The Medical Expert [Trial Witness]

An Important Determinant of Success or Failure

By Dr. Jay S. Grife; JD, MAinsurance-book1 

In every civil medical malpractice trial, besides counsel for the respective parties, there is a Plaintiff (patient) and a Defendant (doctor).

In addition to the parties and their respective counsel, witnesses, both lay and expert, form the main body of testimony that will be elicited and heard by the Judge and jury.  

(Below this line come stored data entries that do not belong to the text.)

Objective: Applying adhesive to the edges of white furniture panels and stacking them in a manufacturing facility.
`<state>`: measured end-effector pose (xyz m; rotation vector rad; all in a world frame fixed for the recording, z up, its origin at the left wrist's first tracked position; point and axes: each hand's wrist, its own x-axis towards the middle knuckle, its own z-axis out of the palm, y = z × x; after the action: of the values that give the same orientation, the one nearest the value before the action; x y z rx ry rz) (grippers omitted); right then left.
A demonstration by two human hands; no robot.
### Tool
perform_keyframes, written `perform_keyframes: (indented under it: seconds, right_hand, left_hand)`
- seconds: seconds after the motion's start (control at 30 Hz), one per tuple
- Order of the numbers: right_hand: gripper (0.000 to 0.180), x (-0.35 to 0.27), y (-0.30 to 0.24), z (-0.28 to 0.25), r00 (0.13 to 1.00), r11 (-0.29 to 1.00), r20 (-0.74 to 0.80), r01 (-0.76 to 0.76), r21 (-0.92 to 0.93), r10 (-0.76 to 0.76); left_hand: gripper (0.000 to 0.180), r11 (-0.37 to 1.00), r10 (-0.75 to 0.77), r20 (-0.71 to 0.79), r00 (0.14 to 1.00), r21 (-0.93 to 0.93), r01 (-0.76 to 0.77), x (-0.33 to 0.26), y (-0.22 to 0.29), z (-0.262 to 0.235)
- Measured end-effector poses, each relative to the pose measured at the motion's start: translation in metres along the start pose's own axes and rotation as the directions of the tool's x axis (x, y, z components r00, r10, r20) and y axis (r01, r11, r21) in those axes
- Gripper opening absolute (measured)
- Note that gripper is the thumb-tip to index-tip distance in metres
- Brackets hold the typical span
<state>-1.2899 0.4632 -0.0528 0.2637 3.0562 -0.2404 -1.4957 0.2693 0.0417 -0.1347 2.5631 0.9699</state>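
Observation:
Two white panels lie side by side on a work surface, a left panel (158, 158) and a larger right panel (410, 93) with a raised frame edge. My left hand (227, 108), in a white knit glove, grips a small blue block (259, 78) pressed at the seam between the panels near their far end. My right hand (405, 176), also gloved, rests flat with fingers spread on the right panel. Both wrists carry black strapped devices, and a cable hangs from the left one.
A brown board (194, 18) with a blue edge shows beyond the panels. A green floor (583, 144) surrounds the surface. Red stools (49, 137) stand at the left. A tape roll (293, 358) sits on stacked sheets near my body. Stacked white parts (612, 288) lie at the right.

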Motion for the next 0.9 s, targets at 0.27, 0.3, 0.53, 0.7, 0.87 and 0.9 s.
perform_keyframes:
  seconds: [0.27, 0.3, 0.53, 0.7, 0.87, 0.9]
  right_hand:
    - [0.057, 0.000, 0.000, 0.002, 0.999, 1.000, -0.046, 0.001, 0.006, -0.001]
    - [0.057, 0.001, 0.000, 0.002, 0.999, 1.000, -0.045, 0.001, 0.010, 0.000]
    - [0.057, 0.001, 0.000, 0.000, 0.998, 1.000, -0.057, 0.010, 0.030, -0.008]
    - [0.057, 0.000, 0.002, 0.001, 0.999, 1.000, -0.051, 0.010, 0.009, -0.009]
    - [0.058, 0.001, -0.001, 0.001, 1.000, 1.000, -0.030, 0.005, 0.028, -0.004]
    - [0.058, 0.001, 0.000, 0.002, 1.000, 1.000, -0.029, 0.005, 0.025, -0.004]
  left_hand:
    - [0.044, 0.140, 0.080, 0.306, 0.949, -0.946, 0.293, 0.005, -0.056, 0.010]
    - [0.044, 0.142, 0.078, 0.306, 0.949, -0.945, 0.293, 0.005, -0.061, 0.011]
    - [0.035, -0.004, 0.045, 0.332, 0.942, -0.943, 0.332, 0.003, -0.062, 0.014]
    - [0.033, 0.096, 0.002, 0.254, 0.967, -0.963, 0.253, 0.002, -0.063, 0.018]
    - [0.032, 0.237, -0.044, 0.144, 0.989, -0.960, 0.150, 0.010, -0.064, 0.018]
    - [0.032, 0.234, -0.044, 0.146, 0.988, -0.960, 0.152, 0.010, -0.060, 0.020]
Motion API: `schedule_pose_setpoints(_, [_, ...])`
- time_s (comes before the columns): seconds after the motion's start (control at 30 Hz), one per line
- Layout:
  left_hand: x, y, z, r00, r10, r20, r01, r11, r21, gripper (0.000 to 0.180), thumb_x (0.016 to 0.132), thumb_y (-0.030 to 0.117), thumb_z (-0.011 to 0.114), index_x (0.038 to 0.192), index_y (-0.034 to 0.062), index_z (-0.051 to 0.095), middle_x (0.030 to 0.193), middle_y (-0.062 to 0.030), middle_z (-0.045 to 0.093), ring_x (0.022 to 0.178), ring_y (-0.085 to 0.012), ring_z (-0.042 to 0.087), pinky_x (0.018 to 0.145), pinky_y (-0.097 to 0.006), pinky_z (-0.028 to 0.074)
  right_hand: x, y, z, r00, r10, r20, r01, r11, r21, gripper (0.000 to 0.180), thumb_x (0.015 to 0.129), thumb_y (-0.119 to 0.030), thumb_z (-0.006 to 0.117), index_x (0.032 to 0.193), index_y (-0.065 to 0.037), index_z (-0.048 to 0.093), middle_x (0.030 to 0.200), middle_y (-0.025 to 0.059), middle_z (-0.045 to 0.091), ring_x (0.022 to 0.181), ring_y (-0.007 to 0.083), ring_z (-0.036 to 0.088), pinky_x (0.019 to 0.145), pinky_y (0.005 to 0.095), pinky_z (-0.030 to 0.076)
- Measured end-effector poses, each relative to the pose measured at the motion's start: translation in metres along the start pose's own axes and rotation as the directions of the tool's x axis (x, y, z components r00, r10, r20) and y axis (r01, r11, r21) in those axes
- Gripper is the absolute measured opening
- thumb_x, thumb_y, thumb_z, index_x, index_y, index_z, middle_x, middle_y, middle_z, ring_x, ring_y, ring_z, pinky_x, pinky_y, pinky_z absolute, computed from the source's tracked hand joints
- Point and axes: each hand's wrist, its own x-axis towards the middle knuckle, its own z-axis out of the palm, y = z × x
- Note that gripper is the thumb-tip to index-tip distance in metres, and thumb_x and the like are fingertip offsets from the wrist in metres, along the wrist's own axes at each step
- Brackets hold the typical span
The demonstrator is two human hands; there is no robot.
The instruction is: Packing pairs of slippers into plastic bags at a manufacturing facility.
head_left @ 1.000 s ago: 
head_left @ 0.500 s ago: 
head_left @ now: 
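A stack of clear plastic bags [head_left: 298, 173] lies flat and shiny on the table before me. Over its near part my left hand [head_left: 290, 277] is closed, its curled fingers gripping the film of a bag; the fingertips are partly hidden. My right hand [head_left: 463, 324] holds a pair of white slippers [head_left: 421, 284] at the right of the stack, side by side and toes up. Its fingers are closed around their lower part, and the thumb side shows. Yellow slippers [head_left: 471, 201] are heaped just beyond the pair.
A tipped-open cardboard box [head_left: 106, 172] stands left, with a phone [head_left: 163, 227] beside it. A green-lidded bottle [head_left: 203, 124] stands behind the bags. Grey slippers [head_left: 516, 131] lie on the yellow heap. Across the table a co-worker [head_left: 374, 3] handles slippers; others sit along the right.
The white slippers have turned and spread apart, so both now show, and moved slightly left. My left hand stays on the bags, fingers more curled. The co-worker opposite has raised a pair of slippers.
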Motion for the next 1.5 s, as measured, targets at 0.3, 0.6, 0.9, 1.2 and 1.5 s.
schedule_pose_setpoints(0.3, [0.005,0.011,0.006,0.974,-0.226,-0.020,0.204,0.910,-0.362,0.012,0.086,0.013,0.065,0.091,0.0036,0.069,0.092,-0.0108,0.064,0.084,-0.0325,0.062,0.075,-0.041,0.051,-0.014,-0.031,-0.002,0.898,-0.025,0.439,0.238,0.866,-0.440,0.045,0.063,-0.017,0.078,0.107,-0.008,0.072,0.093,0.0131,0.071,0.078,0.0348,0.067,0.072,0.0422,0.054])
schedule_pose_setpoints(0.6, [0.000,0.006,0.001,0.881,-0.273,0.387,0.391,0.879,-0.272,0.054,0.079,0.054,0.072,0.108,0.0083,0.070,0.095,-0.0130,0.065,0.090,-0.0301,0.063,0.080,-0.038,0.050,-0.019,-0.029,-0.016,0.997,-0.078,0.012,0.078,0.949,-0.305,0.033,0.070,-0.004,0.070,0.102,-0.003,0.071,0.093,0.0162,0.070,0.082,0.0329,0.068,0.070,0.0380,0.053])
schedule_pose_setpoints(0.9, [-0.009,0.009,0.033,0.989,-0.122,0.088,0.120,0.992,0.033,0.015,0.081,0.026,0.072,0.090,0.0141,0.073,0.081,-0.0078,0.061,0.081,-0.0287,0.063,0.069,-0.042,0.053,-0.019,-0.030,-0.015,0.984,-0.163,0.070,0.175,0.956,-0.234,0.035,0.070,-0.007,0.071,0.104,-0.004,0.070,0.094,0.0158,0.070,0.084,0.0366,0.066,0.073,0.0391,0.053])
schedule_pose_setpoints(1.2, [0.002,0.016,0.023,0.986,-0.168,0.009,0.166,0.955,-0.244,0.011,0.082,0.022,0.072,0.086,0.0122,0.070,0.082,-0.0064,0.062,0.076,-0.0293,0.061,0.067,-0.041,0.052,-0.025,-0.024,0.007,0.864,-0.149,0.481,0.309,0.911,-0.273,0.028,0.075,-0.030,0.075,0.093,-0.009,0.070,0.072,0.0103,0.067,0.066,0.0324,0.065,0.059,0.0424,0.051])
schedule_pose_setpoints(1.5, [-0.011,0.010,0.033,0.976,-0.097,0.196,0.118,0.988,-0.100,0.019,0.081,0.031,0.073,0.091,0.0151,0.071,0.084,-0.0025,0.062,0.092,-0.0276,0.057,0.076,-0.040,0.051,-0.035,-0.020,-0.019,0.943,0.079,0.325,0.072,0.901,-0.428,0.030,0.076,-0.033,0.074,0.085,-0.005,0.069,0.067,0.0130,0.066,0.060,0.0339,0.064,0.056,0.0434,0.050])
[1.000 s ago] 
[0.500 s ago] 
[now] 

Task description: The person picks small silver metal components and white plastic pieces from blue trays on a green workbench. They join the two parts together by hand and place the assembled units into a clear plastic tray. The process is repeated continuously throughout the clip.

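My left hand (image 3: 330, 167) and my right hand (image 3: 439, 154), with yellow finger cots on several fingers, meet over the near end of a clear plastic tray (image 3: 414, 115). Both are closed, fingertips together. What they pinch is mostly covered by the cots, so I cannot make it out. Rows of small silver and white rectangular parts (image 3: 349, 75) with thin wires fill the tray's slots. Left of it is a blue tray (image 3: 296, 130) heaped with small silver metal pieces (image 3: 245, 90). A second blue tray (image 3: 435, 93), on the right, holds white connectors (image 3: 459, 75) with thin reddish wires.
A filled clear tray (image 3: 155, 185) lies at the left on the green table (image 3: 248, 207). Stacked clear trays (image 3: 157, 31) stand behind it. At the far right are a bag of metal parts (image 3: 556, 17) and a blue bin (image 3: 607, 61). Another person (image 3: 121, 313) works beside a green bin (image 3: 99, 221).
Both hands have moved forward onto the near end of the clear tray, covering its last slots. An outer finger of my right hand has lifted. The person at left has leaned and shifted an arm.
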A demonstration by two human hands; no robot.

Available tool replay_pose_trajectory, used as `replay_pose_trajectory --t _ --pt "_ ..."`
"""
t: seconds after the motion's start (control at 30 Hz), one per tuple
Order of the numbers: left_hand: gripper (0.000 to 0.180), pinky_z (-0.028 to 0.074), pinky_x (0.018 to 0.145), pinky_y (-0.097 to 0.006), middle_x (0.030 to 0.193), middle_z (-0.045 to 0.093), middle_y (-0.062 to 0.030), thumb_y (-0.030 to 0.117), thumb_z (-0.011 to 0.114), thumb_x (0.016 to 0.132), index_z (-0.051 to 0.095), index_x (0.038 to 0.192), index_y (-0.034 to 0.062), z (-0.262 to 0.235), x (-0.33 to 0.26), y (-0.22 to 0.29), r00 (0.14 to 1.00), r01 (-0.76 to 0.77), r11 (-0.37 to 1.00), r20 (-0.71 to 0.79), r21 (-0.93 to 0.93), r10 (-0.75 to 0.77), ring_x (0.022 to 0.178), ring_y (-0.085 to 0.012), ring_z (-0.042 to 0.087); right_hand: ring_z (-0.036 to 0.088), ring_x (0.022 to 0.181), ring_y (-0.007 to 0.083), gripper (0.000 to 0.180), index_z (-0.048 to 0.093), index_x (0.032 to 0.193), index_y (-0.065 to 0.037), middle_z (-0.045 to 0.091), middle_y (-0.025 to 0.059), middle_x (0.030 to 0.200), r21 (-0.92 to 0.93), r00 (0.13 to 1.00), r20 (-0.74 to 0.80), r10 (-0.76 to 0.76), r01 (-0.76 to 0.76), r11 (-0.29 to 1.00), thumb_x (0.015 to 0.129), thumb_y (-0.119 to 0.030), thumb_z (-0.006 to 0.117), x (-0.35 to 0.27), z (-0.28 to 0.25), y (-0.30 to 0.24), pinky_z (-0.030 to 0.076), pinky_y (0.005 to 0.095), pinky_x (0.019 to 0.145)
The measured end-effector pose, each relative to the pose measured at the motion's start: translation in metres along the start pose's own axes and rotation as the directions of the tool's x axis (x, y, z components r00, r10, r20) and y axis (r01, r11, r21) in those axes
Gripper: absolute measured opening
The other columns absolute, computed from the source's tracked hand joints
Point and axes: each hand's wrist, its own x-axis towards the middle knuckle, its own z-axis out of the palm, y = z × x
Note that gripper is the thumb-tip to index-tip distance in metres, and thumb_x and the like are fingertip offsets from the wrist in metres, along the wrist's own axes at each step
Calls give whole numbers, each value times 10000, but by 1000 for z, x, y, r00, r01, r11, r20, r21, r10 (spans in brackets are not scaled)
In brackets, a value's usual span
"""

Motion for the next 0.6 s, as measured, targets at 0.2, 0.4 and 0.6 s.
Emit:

Overview of Witness Types 

Both lay and expert witnesses serve to tell the story of the parties to the court.  In a medical malpractice case, a lay witness generally explains the facts of specific events which they have witnessed, or more likely, how the Plaintiff has been affected by the alleged negligence. The parties may also call a special kind of witness, called a “medical expert”, to testify on their behalf.   

Definition of Medical Expert 

An expert witness is simply a witness with experience in a particular field, whose testimony will aide the lay jury in understanding the medical aspects of the case. In most medical malpractice cases, the Plaintiff must present expert testimony from a health care practitioner that the Defendant fell below the standard of care required and caused injury to the patient.  

These are the two essential prongs which when conjoined equate to negligence in legal terminology; (1) liability being a breach in the standard of care and (2) causation being that the negligence caused the Plaintiff damages. 

The “Two-Pronged” Test 

It is essential to understand that a Plaintiff cannot prevail in litigation if only one of these two prongs has been left unsatisfied.

For example, if a physician failed to diagnose cancer in a terminally ill patient, the fact that the diagnosis was not made can be deemed negligent, but the negligence in the failure to diagnose did not damage the patient, in that she was terminal when she initially presented. 

It is this two pronged test which delineates legal negligence from commonly expressed negligence or a bad result from the care and treatment provided.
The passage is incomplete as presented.